An Introduction to the Network File System (NFS)

The network file system is a distributed file system protocol. It’s an open protocol that specifies message formats on how a client and a server should communicate in a distributed environment.

NFS being an open protocol enables third parties to write their own implementations of it with multiple vendors today offering their own versions of the network file system.

Before deep diving into NFS, I’ll provide a quick insight into the distributed file system since to understand NFS, we need to understand the distributed file system.

Distributed file system

In a distributed file system, one or a few servers serve multiple clients. The server stores the data on the disk and the clients fetch the data from the server via the network.

With the help of a distributed file system, the clients can access the data residing on the server disks remotely as if the data lived in their local disks.

Why not store the data in the local disks of clients that would avert the network latency during the data fetch operations? Why keep it in the server centrally?

Saving data in a single or a few servers enables it to stay consistent. Imagine clients holding their respective data and performing regular updates to it locally. This would make data largely inconsistent across the network. Every client will hold its own version of the data, which is what we definitely don’t want.

When the data is consistent, it can be easily shared across clients without any fuss. Also, it can be backed up easily when residing in a few servers as opposed to a significantly larger number of clients. Additionally, holding the data centrally in a server makes it more secure.

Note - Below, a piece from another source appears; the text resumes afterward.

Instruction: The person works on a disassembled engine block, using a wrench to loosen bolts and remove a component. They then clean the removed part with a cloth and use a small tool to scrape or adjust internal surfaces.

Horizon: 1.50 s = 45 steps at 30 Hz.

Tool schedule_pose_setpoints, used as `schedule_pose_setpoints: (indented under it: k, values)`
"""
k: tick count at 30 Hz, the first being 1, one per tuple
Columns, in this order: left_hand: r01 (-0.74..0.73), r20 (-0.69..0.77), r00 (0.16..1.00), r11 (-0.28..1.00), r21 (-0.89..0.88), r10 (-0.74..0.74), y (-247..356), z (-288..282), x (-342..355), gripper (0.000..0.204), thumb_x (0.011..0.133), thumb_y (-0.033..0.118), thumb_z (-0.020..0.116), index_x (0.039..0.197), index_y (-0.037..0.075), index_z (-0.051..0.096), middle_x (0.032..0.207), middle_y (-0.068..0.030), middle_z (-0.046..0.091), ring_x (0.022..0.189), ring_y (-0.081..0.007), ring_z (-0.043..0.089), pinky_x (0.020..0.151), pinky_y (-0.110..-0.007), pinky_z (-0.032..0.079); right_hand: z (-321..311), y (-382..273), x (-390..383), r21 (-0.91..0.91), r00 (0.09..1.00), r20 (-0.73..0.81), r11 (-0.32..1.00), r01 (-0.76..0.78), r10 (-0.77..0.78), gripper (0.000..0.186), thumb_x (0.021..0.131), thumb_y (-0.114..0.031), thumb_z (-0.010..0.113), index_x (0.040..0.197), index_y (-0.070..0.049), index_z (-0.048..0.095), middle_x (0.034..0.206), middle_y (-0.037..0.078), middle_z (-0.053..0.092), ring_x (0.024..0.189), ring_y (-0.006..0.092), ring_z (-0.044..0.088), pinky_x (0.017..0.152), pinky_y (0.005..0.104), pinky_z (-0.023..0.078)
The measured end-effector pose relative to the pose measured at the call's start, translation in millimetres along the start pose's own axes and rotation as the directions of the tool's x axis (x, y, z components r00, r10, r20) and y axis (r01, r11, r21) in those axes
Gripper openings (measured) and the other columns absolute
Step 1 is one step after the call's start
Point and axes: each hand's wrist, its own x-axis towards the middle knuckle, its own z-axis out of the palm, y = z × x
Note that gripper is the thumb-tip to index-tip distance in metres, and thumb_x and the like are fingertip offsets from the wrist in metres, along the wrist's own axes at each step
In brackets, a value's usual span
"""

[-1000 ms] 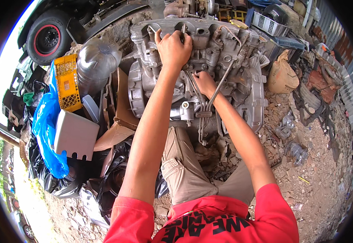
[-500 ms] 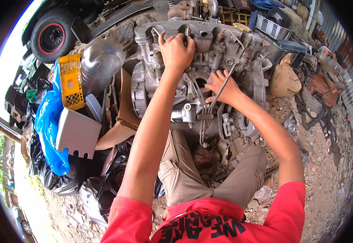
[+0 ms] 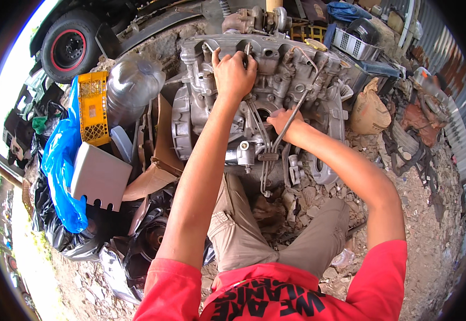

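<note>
The engine block (image 3: 254, 101) sits on the rubble-strewn ground (image 3: 431, 235), grey cast metal, grimy, ribbed and full of ports, just beyond the person's knees; the left hand (image 3: 234, 75) grips its upper edge, fingers curled shut over the rim. The right hand (image 3: 280, 119) rests at the block's middle, fingers closed round a long thin wrench (image 3: 292, 120); a yellow crate (image 3: 93, 107) lies well left of the block.

the engine block (image 3: 276, 91) lies ahead, with a crate (image 3: 93, 107) and wheel (image 3: 70, 47) to its left and a sack (image 3: 369, 112) to its right.
</note>
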Motion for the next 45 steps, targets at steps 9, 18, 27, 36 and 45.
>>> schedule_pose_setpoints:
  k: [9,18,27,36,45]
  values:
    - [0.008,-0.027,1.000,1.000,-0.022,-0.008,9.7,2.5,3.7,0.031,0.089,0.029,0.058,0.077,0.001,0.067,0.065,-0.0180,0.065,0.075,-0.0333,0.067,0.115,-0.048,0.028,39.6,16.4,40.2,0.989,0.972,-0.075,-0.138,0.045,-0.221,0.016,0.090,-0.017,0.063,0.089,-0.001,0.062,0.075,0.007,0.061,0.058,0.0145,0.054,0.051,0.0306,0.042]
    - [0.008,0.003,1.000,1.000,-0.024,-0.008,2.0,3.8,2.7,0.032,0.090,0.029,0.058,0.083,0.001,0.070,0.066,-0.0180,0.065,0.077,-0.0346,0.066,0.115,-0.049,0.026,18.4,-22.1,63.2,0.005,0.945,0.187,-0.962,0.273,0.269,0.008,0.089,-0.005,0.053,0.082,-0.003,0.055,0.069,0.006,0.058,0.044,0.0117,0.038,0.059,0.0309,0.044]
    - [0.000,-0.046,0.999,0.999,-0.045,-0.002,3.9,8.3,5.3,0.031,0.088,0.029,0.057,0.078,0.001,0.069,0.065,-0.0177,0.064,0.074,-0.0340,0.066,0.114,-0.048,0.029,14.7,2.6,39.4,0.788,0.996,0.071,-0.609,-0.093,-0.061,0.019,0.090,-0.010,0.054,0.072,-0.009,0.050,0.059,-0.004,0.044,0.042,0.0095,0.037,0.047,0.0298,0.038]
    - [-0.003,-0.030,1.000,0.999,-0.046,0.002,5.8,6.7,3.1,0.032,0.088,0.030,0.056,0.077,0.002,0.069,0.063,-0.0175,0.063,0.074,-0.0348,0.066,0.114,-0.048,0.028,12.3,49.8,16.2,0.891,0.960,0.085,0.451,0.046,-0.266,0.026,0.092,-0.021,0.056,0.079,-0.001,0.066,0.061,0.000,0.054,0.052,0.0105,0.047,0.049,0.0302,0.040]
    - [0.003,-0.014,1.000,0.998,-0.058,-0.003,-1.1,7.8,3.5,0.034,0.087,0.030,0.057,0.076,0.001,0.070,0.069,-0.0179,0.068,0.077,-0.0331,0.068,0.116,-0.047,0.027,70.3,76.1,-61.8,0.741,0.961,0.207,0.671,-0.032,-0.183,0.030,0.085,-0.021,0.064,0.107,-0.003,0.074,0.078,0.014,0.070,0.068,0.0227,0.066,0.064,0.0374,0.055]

In a typical client-server distributed file system, both the client and the server contain the file system. The file system on both ends in a distributed file system enables the client to read and update the data on the server as if being done on the local client disk.

How?

Here is how it works: the client fires system calls, such as open, close, read, update a file, etc., to the client-side file system. In turn, the client-side file system sends a request to the server-side file system.

When the client wants to read a file, the client-side file system issues a read request to the server. The server reads the data from the disk and returns the response to the client-side file system.

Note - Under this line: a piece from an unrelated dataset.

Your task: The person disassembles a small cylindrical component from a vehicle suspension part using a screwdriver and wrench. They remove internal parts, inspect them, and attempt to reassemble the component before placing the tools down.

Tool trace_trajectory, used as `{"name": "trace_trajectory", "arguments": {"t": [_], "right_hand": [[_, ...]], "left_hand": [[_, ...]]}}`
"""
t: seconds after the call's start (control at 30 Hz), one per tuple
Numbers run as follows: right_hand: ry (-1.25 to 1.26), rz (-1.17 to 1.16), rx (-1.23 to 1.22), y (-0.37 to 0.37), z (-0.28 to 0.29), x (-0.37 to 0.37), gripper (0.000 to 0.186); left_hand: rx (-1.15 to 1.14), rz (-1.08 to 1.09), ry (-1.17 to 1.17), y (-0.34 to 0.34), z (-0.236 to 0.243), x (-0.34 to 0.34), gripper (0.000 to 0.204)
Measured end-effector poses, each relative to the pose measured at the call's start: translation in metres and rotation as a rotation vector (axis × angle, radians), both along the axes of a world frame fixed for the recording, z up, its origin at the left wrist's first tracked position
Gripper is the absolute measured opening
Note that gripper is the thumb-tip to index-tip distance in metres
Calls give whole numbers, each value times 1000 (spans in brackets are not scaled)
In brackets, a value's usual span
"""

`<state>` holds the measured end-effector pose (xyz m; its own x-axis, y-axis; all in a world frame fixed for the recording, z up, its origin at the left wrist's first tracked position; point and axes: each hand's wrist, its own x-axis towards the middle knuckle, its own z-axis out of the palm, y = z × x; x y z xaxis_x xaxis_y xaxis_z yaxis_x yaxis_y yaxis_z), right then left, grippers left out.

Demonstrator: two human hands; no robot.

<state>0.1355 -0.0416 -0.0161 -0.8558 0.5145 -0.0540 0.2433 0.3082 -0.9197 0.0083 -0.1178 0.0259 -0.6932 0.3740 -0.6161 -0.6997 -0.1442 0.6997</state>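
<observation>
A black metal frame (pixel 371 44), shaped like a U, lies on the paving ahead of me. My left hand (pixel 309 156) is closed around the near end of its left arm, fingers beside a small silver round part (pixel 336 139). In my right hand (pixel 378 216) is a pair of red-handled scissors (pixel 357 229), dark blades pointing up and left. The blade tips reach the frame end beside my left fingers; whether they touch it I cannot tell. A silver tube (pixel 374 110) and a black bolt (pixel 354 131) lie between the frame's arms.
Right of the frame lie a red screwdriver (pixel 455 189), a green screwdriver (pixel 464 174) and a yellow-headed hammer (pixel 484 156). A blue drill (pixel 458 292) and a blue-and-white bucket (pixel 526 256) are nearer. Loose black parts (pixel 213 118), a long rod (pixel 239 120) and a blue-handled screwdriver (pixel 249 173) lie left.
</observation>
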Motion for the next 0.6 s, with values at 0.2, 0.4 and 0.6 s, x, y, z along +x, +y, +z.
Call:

The client-side file system holds the response data in its buffer/local memory and provides the data to the client.

Now, if the client would want the same data within a stipulated time, the client file system will serve the data from the buffer cutting down the network traffic significantly.

This was an overview of the distributed file system, now, let’s understand the network file system.

Network file system

The primary focus in the development of NFS was quick and simple server crash recovery. As a result, the communication protocol between the client and server was designed stateless just like in a REST API communication.

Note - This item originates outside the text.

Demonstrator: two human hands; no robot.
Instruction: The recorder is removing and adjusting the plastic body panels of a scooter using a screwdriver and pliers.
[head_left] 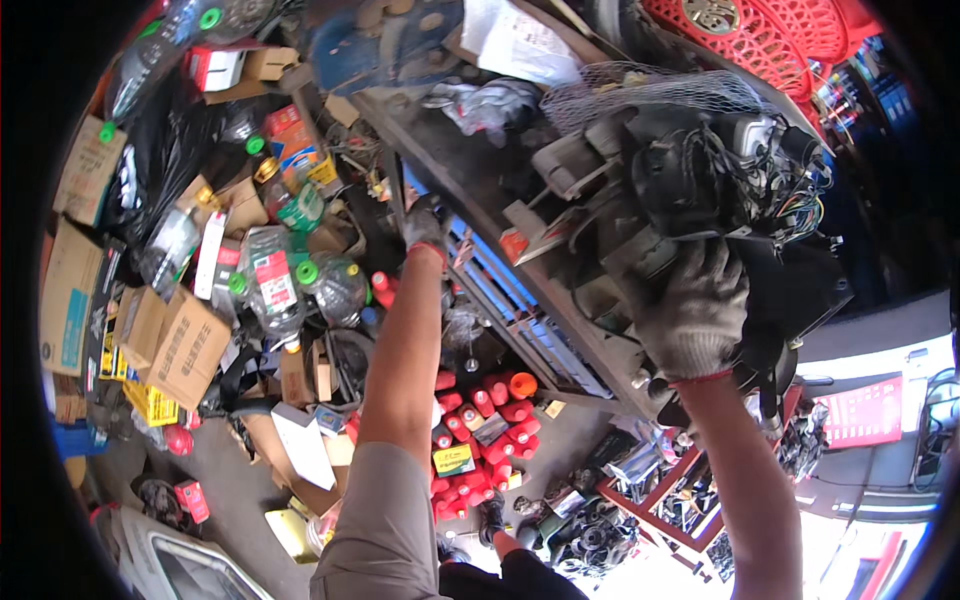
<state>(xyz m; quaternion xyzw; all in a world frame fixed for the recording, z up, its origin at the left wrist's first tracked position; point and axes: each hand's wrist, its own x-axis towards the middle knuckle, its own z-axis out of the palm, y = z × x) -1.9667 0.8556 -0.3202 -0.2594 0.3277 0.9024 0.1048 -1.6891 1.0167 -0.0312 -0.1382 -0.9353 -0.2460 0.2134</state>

In NFS, the server holds no information of the client at any point. Every time the client sends a request, the request contains all the information that the server needs to return the requested data. There is no shared state between the client and the server. This makes server crash recovery uncomplicated.

How, exactly?

Imagine a scenario where the client and the server share some state during a conversation. The client sends a request to the server for a certain file with an id X. The server processes it, returns the response and crashes.

The file id that the server held is lost. And then it comes back up again before the client issues a second request for another file, related to the initial file with id X, without giving the file id X, hoping the server would understand the context.

But since the server crashed, it lost the original file id and is confused now.

Here is another scenario: since a file in a server is accessed and updated by multiple clients, a client has to send separate open and close file system call requests to the server to inform it that the client is done editing the file and can be accessed by other clients in the network.

Now, if a client crashes during the file edit, the server doesn’t know what to do. Does it keep the file locked, wait for the client to come back online, or allow other clients to update it?

The best bet in this scenario is to not carry over the state in different request-response cycles. In a stateless protocol, the server would hold no information on the client. Every request response is treated as a new one.

So, on the client crash, the client can retry the request anew when it comes back up again. While the original request would be discarded by the server.

This is why stateless request-response cycles are implemented in a network file system. Every client request contains all the information that the server needs to provide the response, making things less complicated.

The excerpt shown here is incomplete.